# [What you will do]
Retype all of the data shown below, keeping every character the same.

(Extracted data Opens)

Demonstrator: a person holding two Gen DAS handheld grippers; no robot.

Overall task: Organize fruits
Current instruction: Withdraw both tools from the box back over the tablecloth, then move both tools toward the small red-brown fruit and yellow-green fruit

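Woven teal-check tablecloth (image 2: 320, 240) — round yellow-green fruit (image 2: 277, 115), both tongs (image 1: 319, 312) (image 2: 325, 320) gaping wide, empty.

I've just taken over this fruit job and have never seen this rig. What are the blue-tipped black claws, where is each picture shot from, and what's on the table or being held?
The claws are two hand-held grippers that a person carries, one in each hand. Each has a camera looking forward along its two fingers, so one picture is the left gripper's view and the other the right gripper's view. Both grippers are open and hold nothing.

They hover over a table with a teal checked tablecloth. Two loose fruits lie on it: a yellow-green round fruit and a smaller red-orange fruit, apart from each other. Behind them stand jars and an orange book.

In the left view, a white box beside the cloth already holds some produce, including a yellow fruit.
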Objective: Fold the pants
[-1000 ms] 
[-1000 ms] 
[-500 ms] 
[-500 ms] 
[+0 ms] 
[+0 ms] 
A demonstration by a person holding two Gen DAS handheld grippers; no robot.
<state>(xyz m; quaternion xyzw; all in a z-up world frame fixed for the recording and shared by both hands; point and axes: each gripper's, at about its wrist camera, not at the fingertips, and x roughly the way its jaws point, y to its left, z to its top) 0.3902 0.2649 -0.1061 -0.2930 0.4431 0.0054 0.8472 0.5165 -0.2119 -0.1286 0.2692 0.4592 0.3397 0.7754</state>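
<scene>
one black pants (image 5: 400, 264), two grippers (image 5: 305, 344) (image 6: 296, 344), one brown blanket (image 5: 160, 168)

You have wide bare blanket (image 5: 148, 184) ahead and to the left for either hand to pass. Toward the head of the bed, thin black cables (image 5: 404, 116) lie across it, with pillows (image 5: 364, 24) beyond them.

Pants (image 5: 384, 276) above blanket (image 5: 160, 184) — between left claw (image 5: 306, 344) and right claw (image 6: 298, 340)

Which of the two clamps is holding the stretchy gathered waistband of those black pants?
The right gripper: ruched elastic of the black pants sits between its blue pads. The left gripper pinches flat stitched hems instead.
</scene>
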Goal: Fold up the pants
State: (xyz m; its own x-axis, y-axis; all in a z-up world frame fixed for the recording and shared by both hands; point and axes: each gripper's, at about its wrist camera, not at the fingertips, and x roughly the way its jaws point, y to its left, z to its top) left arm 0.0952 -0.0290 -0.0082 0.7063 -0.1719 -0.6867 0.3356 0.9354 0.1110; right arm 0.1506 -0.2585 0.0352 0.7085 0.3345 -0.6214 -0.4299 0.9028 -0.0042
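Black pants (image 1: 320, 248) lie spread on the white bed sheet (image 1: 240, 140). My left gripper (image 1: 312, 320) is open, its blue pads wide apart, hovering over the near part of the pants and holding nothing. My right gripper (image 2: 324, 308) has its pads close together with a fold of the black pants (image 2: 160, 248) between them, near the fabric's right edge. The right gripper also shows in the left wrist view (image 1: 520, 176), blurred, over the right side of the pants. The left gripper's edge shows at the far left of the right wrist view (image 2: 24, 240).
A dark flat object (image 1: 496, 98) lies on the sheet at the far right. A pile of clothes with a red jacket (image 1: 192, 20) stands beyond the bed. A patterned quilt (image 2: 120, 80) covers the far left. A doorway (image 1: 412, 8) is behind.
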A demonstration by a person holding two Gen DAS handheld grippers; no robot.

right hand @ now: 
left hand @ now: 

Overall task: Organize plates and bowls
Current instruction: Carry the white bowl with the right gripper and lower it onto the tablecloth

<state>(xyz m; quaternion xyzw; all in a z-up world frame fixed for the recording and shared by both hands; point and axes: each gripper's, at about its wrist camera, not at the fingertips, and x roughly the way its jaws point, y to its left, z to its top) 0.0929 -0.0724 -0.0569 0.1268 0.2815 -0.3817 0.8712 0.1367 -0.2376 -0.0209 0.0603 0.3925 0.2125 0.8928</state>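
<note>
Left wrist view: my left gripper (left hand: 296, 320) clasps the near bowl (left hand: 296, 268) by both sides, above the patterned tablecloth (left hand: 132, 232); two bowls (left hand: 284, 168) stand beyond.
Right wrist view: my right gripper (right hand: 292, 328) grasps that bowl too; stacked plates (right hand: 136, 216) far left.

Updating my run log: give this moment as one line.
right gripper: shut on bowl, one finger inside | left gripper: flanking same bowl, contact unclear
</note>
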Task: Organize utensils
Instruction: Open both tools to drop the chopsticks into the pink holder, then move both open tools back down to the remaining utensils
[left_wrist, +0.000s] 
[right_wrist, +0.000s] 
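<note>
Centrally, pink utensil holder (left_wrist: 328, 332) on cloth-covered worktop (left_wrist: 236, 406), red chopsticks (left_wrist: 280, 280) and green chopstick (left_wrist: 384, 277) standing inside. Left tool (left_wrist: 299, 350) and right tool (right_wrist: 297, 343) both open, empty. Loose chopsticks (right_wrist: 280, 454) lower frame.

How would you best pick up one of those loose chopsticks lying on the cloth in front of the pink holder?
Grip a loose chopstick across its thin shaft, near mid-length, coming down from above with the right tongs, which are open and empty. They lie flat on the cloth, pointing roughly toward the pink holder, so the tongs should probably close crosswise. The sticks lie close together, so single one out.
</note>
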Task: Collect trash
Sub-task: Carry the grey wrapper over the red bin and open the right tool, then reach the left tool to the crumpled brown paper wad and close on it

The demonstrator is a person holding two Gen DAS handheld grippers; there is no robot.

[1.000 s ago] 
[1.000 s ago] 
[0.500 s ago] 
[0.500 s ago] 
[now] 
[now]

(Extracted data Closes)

# [The completed task]
Demonstrator: a person holding two Gen DAS handheld grippers; no robot.

Overall task: Organize fruits
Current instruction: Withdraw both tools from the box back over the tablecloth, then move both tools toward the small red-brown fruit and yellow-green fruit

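Woven teal-check tablecloth (image 2: 320, 240) — round yellow-green fruit (image 2: 277, 115), both tongs (image 1: 319, 312) (image 2: 325, 320) gaping wide, empty.

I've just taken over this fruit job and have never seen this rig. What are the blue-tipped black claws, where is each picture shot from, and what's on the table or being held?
The claws are two hand-held grippers that a person carries, one in each hand. Each has a camera looking forward along its two fingers, so one picture is the left gripper's view and the other the right gripper's view. Both grippers are open and hold nothing.

They hover over a table with a teal checked tablecloth. Two loose fruits lie on it: a yellow-green round fruit and a smaller red-orange fruit, apart from each other. Behind them stand jars and an orange book.

In the left view, a white box beside the cloth already holds some produce, including a yellow fruit.
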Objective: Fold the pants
[-1000 ms] 
[-1000 ms] 
[-500 ms] 
[-500 ms] 
[+0 ms] 
[+0 ms] 
A demonstration by a person holding two Gen DAS handheld grippers; no robot.
<state>(xyz m; quaternion xyzw; all in a z-up world frame fixed for the recording and shared by both hands; point and axes: each gripper's, at about its wrist camera, not at the fingertips, and x roughly the way its jaws point, y to its left, z to its top) 0.3902 0.2649 -0.1061 -0.2930 0.4431 0.0054 0.8472 0.5165 -0.2119 -0.1286 0.2692 0.4592 0.3397 0.7754</state>
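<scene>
one black pants (image 5: 400, 264), two grippers (image 5: 305, 344) (image 6: 296, 344), one brown blanket (image 5: 160, 168)

You have wide bare blanket (image 5: 148, 184) ahead and to the left for either hand to pass. Toward the head of the bed, thin black cables (image 5: 404, 116) lie across it, with pillows (image 5: 364, 24) beyond them.

Pants (image 5: 384, 276) above blanket (image 5: 160, 184) — between left claw (image 5: 306, 344) and right claw (image 6: 298, 340)

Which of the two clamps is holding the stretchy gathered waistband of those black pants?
The right gripper: ruched elastic of the black pants sits between its blue pads. The left gripper pinches flat stitched hems instead.
</scene>
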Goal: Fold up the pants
State: (xyz m; its own x-axis, y-axis; all in a z-up world frame fixed for the recording and shared by both hands; point and axes: each gripper's, at about its wrist camera, not at the fingertips, and x roughly the way its jaws point, y to its left, z to its top) left arm 0.0952 -0.0290 -0.0082 0.7063 -0.1719 -0.6867 0.3356 0.9354 0.1110; right arm 0.1506 -0.2585 0.0352 0.7085 0.3345 -0.6214 -0.4299 0.9028 -0.0042
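Black pants (image 1: 320, 248) lie spread on the white bed sheet (image 1: 240, 140). My left gripper (image 1: 312, 320) is open, its blue pads wide apart, hovering over the near part of the pants and holding nothing. My right gripper (image 2: 324, 308) has its pads close together with a fold of the black pants (image 2: 160, 248) between them, near the fabric's right edge. The right gripper also shows in the left wrist view (image 1: 520, 176), blurred, over the right side of the pants. The left gripper's edge shows at the far left of the right wrist view (image 2: 24, 240).
A dark flat object (image 1: 496, 98) lies on the sheet at the far right. A pile of clothes with a red jacket (image 1: 192, 20) stands beyond the bed. A patterned quilt (image 2: 120, 80) covers the far left. A doorway (image 1: 412, 8) is behind.
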A demonstration by a person holding two Gen DAS handheld grippers; no robot.

right hand @ now: 
left hand @ now: 

Overall task: Organize plates and bowls
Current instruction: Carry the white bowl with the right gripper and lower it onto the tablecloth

<state>(xyz m; quaternion xyzw; all in a z-up world frame fixed for the recording and shared by both hands; point and axes: each gripper's, at about its wrist camera, not at the fingertips, and x roughly the way its jaws point, y to its left, z to its top) 0.0929 -0.0724 -0.0569 0.1268 0.2815 -0.3817 0.8712 0.1367 -0.2376 -0.0209 0.0603 0.3925 0.2125 0.8928</state>
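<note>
Left wrist view: my left gripper (left hand: 296, 320) clasps the near bowl (left hand: 296, 268) by both sides, above the patterned tablecloth (left hand: 132, 232); two bowls (left hand: 284, 168) stand beyond.
Right wrist view: my right gripper (right hand: 292, 328) grasps that bowl too; stacked plates (right hand: 136, 216) far left.

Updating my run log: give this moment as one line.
right gripper: shut on bowl, one finger inside | left gripper: flanking same bowl, contact unclear
</note>
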Task: Organize utensils
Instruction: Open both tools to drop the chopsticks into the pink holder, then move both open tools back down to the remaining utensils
[left_wrist, +0.000s] 
[right_wrist, +0.000s] 
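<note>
Centrally, pink utensil holder (left_wrist: 328, 332) on cloth-covered worktop (left_wrist: 236, 406), red chopsticks (left_wrist: 280, 280) and green chopstick (left_wrist: 384, 277) standing inside. Left tool (left_wrist: 299, 350) and right tool (right_wrist: 297, 343) both open, empty. Loose chopsticks (right_wrist: 280, 454) lower frame.

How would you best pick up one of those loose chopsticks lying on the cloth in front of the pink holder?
Grip a loose chopstick across its thin shaft, near mid-length, coming down from above with the right tongs, which are open and empty. They lie flat on the cloth, pointing roughly toward the pink holder, so the tongs should probably close crosswise. The sticks lie close together, so single one out.
</note>
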Task: Collect trash
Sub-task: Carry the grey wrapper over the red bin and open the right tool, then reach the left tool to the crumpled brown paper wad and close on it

The demonstrator is a person holding two Gen DAS handheld grippers; there is no robot.

[1.000 s ago] 
[1.000 s ago] 
[0.500 s ago] 
[0.500 s ago] 
[now] 
[now]

The required output has been given in full.